Из рассказа “Пенсне в золотой оправе”:
Она вынула из-за лифа небольшой пакет.
– Выслушайте мои последние слова. Этот пакет спасет Алексея, я доверяю его вашей чести и вашей любви к справедливости. Возьмите его. Отнесите в русское посольство. Я исполнила свой долг и…
– Остановите ее! – воскликнул Холмс. Он бросился к ней и вырвал из ее рук маленькую склянку.
– Поздно, – сказала она, повалившись на кровать. – Я приняла яд перед тем, как выйти из убежища. Голова кружится. Я умираю. Прошу вас, сэр, не забудьте пакета.
Владимир Абаринов: Холмс исполняет последнюю просьбу умирающей – везет в русское посольство пакет с бумагами, оправдывающими ее возлюбленного, который отбывает каторгу по ложному доносу.
А в 1907 году Джозеф Конрад публикует роман «Секретный агент», герой которого анархист Карл Верлок – похоже, русский – живет в Лондоне под чужой личиной и готовит серию взрывов. Получается, популярность вернулась к «русским нигилистам»?
Ана Силджак: На самом деле я не думаю, что они эту популярность теряли.
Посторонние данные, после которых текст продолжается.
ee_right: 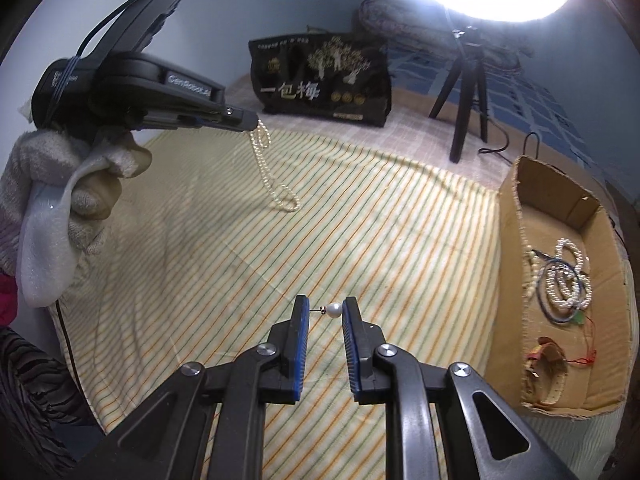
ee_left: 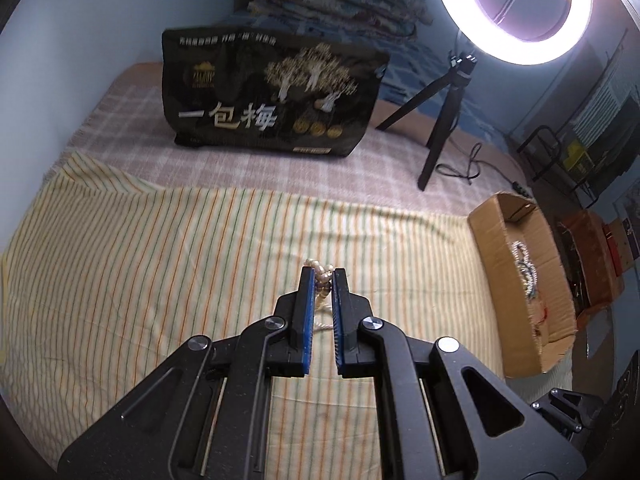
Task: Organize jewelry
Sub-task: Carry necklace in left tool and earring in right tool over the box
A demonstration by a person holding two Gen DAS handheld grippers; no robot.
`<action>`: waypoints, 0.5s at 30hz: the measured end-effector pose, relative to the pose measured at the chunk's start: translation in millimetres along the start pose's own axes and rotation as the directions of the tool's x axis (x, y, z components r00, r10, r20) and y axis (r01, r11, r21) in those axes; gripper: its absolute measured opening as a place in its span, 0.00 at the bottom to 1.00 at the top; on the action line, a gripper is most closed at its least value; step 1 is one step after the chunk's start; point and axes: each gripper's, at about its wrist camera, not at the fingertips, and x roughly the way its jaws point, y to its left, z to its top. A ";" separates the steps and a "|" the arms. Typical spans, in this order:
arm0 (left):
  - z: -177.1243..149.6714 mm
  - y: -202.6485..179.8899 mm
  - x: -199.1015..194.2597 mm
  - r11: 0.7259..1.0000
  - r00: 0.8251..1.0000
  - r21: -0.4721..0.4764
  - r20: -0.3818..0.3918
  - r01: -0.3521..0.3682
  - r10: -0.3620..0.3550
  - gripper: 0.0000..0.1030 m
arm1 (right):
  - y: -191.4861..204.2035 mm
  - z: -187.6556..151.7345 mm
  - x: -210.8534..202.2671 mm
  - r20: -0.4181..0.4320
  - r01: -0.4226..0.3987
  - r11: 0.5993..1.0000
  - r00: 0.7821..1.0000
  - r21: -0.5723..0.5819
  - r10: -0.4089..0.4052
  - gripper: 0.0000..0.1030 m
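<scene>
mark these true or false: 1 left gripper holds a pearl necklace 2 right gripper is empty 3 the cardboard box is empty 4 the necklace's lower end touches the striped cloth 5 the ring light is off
1. True: the left gripper is shut on the pearl necklace.
2. False: the right gripper pinches a pearl earring.
3. False: the cardboard box holds pearl bracelets and other pieces.
4. True: its loop rests on the striped cloth.
5. False: the ring light is lit.

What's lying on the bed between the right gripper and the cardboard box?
Only bare striped cloth between the right gripper, shut on a pearl earring, and the cardboard box, per the right wrist view.
</scene>
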 end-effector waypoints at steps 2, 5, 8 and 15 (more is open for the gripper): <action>1.5 -7.0 -5.2 1.000 1.000 0.010 0.012 0.008 -0.008 0.06 | -3.7 -0.5 -7.1 0.011 0.005 1.000 1.000 0.010 -0.005 0.15; 3.1 -17.6 -12.9 0.999 0.999 0.025 0.030 0.023 -0.024 0.06 | -10.2 -1.9 -18.6 0.027 0.013 1.000 1.000 0.024 -0.013 0.15; 4.8 -30.1 -18.5 0.999 0.998 0.033 0.041 0.039 -0.041 0.06 | -16.8 -2.3 -29.1 0.044 0.027 0.999 0.999 0.036 -0.028 0.15; 7.9 -65.4 -24.8 0.994 0.995 0.076 0.055 0.078 -0.083 0.06 | -43.1 -7.0 -55.6 0.086 0.053 0.995 0.994 0.085 -0.061 0.15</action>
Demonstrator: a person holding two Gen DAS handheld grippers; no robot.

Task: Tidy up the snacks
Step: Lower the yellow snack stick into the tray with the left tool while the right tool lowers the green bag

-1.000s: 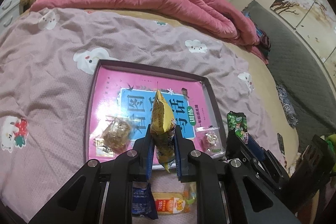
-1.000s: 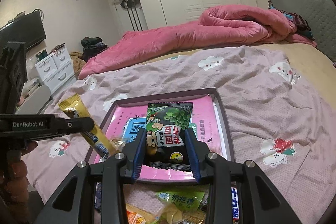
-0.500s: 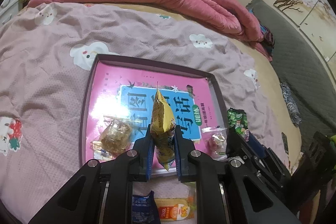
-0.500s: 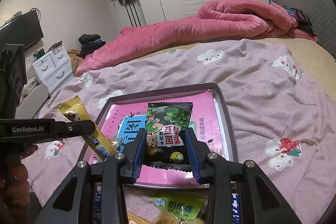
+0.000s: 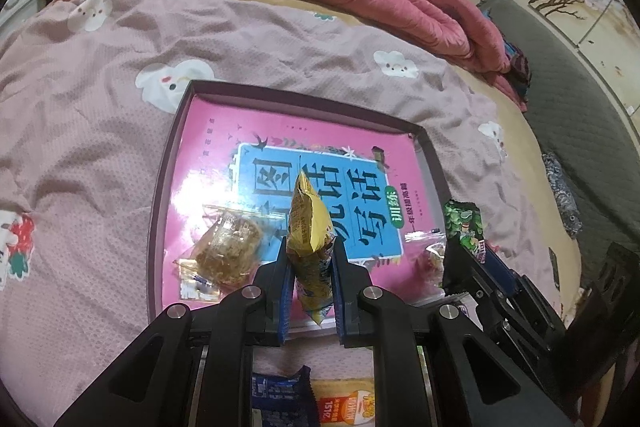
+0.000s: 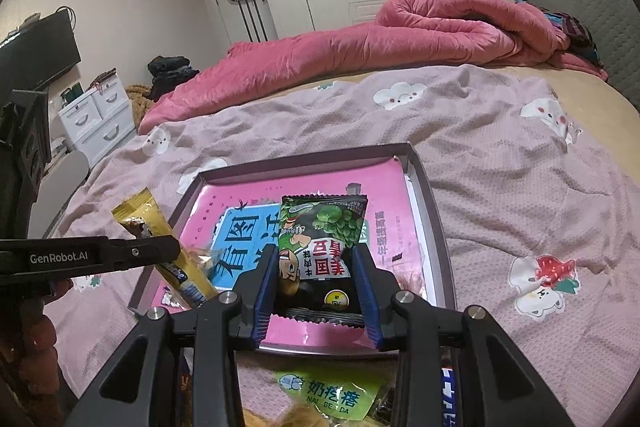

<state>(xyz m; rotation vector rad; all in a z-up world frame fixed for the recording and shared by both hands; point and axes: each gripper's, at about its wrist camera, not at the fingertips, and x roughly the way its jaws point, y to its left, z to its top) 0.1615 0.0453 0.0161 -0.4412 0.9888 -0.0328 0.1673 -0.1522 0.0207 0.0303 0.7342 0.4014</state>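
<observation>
Both grippers are carrying a snack each over the tray (image 5: 172,163), which is lying on the bed (image 5: 80,131) with a pink book (image 5: 224,131) filling its floor. The left gripper (image 5: 310,267) is clenched on a yellow packet (image 5: 308,227), pinching it edge-on so that it is standing upright between the pads, above the tray's near edge. The right gripper (image 6: 318,281) is grasping a green pea packet (image 6: 320,243) flat and face-up, hanging over the tray's near right part.

Two clear-wrapped snacks are already lying in the tray: a brown one (image 5: 228,247) toward the near left corner and a smaller one (image 5: 430,251) by the right wall. More packets are waiting on the bed outside the near edge, among them a blue one (image 5: 280,399), an orange one (image 5: 348,403) and a light green one (image 6: 328,393).

This looks like the placing step, with both packets over the tray but not yet set down. The next move is calling for each gripper to bring its packet low onto a bare patch of the book, the yellow one between the two clear-wrapped snacks, the green one toward the right wall, and only then to let go, so that neither packet is landing on a neighbour or the rim.
</observation>
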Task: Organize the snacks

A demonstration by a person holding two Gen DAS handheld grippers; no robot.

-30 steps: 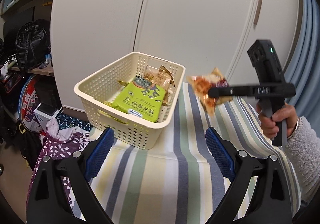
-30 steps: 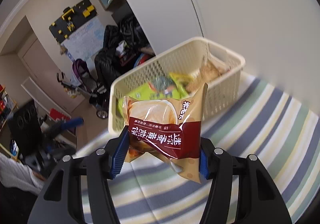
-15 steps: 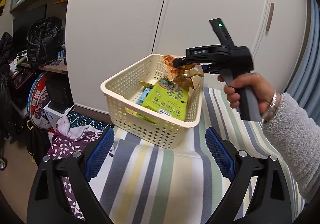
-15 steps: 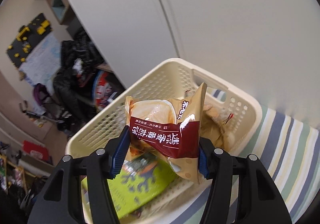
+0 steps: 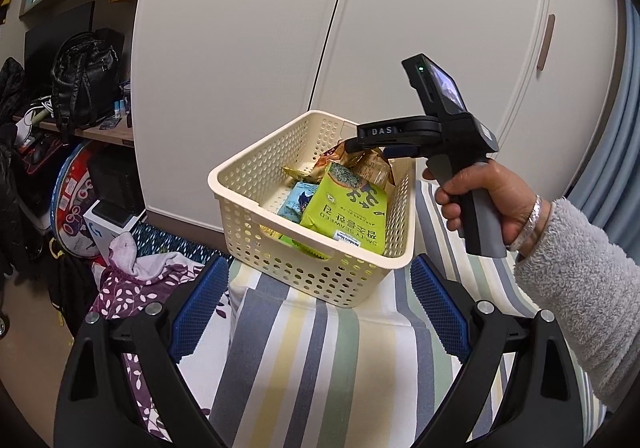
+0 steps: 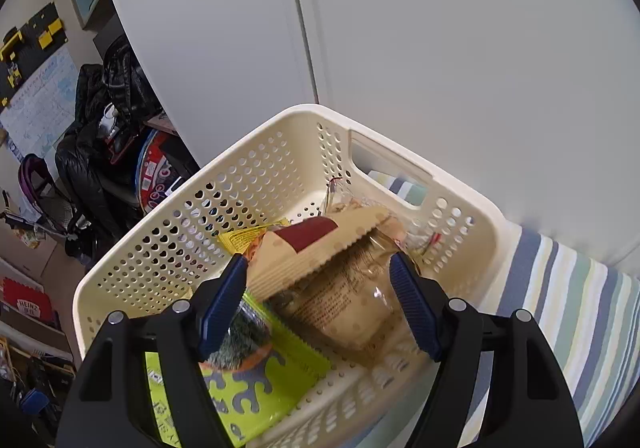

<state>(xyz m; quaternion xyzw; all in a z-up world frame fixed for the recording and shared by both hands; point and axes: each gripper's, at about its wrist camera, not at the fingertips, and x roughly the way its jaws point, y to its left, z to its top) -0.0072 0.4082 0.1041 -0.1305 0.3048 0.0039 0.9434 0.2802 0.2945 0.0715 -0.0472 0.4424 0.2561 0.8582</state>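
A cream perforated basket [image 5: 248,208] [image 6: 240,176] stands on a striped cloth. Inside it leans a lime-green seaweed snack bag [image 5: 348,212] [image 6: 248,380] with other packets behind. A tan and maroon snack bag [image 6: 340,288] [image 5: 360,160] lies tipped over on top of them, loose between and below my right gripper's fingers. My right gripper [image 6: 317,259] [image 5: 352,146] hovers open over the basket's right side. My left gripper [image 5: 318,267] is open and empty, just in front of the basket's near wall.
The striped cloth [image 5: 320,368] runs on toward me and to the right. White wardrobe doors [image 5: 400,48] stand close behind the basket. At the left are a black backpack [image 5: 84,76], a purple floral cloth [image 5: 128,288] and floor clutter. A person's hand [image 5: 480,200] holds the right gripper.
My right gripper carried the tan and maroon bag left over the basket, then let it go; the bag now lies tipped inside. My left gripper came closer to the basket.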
Для Конан Дойла и Конрада по-прежнему было нечто пленительное, мрачное, таинственное и романтичное в заговорщиках, живших где-то за границей, скрывающих свои истинные имена и неожиданно разными путями появляющихся в обществе. Не думаю, что такой взгляд на них когда-либо выходил из употребления. Публика хотела читать про таинственные организации. «Секретный агент» как раз и отвечал этим запросам. Из романа читатель узнавал, что даже в Британии есть подполье, обитатели которого стремятся разрушить общество – и это в стране, которая сама себя считала самой толерантной в Европе. Не помню точной цитаты, но британский премьер Уильям Гладстон сказал однажды: в России терроризм анархистов, разумеется, оправдан, потому что они борются с тираническим режимом, но в другой стране, где больше демократии, такие действия абсолютно неприемлемы. Вот еще интересный факт: после покушения на президента Гарфилда народовольцы, участвовавшие в убийстве Александра II, написали письмо американской общественности, в котором выражали свои соболезнования и говорили, что покушение на царя оправдано, но в демократической стране они такие методы не одобряют.
Владимир Абаринов: Вот цитата из заявления исполкома «Народной воли» в связи с убийством президента Гарфилда:
«В стране, где свобода личности дает возможность честной идейной борьбы, где свободная народная воля определяет не только закон, но и личность правителей, в такой стране политическое убийство как средство борьбы есть проявление того же духа деспотизма, уничтожение которого в России мы ставим своей задачей».
Владимир Абаринов: Американские анархисты с этой точкой зрения не согласились.